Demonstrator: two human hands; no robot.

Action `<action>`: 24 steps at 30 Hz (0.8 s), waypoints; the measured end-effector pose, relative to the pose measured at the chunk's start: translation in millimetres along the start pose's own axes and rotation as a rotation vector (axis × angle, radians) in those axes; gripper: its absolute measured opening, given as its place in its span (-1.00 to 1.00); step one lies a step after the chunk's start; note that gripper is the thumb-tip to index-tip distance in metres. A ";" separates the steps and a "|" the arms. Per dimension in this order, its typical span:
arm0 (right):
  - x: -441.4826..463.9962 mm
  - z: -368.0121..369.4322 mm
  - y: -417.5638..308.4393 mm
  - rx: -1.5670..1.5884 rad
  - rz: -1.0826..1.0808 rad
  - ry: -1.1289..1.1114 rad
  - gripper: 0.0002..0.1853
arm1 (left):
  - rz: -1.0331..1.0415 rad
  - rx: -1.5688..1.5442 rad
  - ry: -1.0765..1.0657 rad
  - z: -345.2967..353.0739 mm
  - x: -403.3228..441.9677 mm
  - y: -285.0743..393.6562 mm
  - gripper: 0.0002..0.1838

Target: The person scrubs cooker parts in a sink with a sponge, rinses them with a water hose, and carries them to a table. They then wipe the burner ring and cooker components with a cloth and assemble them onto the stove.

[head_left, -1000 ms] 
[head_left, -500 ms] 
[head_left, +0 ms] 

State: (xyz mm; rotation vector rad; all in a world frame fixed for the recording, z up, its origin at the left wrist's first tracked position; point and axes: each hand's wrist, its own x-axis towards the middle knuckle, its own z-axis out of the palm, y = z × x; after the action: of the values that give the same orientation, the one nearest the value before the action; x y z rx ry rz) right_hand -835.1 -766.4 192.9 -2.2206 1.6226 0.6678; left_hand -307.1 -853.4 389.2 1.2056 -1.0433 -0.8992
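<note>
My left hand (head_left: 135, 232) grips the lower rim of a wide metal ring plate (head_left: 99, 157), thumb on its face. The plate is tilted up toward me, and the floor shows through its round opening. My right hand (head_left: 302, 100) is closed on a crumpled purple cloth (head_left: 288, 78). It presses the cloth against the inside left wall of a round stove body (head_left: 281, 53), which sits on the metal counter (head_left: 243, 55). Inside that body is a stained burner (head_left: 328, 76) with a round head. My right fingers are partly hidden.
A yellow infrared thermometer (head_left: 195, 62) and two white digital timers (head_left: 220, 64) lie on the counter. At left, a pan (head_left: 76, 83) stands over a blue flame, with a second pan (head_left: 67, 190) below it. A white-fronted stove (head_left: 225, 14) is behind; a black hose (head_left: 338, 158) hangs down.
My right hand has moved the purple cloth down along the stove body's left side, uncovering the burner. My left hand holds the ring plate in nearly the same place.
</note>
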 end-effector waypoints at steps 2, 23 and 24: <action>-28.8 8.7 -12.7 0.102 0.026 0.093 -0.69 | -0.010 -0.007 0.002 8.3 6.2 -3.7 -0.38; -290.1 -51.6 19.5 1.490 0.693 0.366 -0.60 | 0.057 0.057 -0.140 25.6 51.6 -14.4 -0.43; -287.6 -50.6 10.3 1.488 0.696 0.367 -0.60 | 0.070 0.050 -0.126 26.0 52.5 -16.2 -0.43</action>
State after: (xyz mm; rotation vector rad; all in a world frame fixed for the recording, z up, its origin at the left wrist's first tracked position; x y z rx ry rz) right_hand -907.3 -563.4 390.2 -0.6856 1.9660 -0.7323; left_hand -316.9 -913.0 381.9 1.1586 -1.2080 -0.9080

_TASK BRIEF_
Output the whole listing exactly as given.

_FINISHED EXERCISE_
Demonstrator: two human hands; no robot.

Action `<action>`: 24 steps at 30 Hz (0.8 s), waypoints; the measured end-effector pose, relative to the pose measured at the chunk's start: translation in millimetres along the start pose's own axes and rotation as a rotation vector (axis × angle, radians) in those axes; gripper: its absolute measured opening, given as its place in its span (-1.00 to 1.00); step one lies a step after the chunk's start; note that gripper is the thumb-tip to index-tip distance in metres. A ";" separates the steps and a "|" the arms. Per dimension in this order, its typical span:
arm0 (right):
  - x: -441.4826..463.9962 mm
  - z: -368.0121..369.4322 mm
  - y: -417.5638..308.4393 mm
  - rx: -1.5670..1.5884 rad
  - rz: -1.0826..1.0808 rad
  - ry: -1.1289..1.1114 rad
  - gripper: 0.0002..0.1853
arm1 (left):
  - rz: -1.0331..1.0415 rad
  - rx: -1.5688..1.5442 rad
  - ry: -1.0765..1.0657 rad
  - z: -345.2967..353.0739 mm
  - x: -403.3228..441.9677 mm
  - y: -285.0743..393.6562 mm
  - gripper: 0.0002..0.1838

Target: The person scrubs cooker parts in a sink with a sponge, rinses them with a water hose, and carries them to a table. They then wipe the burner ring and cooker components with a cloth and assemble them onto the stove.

[head_left, -1000 ms] 
[head_left, -500 ms] 
[head_left, +0 ms] 

State: (xyz mm; rotation vector rad; all in a world frame fixed for the recording, z up, its origin at the left wrist's first tracked position; point and axes: each hand's wrist, its own x-axis towards the middle knuckle, its own z-axis out of the palm, y = z × x; after the action: of the values that give the same orientation, the one nearest the value before the action; x y z rx ry rz) right_hand -835.1 -766.4 192.9 -2.2206 1.6226 0.6678; left_hand -307.1 -853.4 389.2 1.2056 -1.0433 -0.8992
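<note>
My left hand (head_left: 135, 232) grips the lower rim of a wide metal ring plate (head_left: 99, 157), thumb on its face. The plate is tilted up toward me, and the floor shows through its round opening. My right hand (head_left: 302, 100) is closed on a crumpled purple cloth (head_left: 288, 78). It presses the cloth against the inside left wall of a round stove body (head_left: 281, 53), which sits on the metal counter (head_left: 243, 55). Inside that body is a stained burner (head_left: 328, 76) with a round head. My right fingers are partly hidden.
A yellow infrared thermometer (head_left: 195, 62) and two white digital timers (head_left: 220, 64) lie on the counter. At left, a pan (head_left: 76, 83) stands over a blue flame, with a second pan (head_left: 67, 190) below it. A white-fronted stove (head_left: 225, 14) is behind; a black hose (head_left: 338, 158) hangs down.
My right hand has moved the purple cloth down along the stove body's left side, uncovering the burner. My left hand holds the ring plate in nearly the same place.
</note>
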 end-effector waypoints at steps 2, 23 and 24: <action>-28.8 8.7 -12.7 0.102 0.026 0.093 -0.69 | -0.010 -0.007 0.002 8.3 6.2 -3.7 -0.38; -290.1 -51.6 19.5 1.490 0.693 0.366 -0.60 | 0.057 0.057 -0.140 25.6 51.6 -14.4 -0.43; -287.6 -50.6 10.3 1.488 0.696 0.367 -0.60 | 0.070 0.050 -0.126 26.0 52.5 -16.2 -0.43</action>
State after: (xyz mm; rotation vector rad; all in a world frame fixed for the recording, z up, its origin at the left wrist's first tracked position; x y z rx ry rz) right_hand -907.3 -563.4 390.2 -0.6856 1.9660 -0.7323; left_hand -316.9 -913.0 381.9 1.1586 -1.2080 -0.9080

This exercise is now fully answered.